Heaslip interned at Google after meeting John Herlihy when the search engine's former boss gave a talk to the Irish team.
"I sought him out afterwards and he brought me in for a week or so. It was really a crash course in what they are doing here in the Dublin office.
"I was surprised by just how many different types of business they do here. They showed me about nine different parts, from YouTube to the engineers. It was an eye-opener.
"The last job I did before I played rugby was probably working in a cinema or cleaning plates in a golf club kitchen, working in a pub in Johnstown, doing security in Tallaght square. They are the kind of jobs I had before rugby. So now is my chance to get involved in all sorts of different businesses that will help me to sustain life after rugby."
Has he lost money on any of his investments yet?
"Not yet. I'm sure at some stage... just like sport, you win some and you lose some. But you hope to win more than you lose.
"Rugby players get paid really well for what we do. But it's not soccer-player money. So you have to be smart with what you put your money into if that's what you are going to do."
His restaurant interests have proved to be the toughest so far. "It's cash flow, you're managing stock - perishable stock - you're working against the seasons almost, trends, staff - it throws a lot of issues up.

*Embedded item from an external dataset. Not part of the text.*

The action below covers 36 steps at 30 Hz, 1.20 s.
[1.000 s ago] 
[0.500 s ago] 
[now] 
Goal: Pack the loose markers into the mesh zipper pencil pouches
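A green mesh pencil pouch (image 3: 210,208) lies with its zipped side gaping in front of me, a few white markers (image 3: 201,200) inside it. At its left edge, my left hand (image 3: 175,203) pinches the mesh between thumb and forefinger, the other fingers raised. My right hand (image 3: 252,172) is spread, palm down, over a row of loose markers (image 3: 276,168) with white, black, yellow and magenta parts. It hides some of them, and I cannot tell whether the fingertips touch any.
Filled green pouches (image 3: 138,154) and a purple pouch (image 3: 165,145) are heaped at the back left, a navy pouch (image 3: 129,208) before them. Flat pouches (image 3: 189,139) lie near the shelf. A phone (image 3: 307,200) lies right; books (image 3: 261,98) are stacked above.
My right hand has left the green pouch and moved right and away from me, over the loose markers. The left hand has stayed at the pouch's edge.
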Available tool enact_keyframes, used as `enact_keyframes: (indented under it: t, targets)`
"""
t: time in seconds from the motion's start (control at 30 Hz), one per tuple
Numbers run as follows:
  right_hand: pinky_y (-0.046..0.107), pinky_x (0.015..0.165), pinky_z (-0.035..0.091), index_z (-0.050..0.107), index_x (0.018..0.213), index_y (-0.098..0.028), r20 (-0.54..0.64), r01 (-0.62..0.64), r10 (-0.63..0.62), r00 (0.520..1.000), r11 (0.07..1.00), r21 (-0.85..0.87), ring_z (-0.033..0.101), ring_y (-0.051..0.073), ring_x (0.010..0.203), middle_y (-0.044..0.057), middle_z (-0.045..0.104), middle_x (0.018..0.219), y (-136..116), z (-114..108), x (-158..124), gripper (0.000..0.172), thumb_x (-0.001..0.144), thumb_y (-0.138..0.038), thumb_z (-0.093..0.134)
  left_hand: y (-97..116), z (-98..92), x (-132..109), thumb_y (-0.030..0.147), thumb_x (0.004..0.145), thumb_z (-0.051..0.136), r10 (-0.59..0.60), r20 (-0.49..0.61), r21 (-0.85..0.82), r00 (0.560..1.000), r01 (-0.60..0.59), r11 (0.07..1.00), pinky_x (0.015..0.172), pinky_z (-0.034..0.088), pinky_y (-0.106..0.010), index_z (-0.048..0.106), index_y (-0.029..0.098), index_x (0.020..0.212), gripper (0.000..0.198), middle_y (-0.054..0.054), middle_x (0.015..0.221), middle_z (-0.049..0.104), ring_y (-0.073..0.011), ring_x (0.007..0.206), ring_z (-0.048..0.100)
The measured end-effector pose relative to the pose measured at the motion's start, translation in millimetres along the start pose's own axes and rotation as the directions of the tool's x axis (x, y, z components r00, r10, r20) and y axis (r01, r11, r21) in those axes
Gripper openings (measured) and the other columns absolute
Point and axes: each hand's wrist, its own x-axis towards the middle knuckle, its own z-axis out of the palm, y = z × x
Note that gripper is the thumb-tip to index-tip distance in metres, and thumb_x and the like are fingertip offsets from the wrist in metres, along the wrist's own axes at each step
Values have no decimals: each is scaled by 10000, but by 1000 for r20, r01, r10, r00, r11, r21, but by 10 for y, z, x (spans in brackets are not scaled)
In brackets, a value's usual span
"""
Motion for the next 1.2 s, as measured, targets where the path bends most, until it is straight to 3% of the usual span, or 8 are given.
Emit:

"The food and drinks industry in Dublin in the last three years, four years - it's gotten really competitive because so many people have come back to the country with all these different ideas. It's challenging. But it's also great because it ups the standard for everyone.
"That's part of the reason why I got involved in LovinDublin [a Dublin lifestyle website]. It's such a great city and such a melting pot... I'm not even from Dublin, I'm from Naas - but I love this city."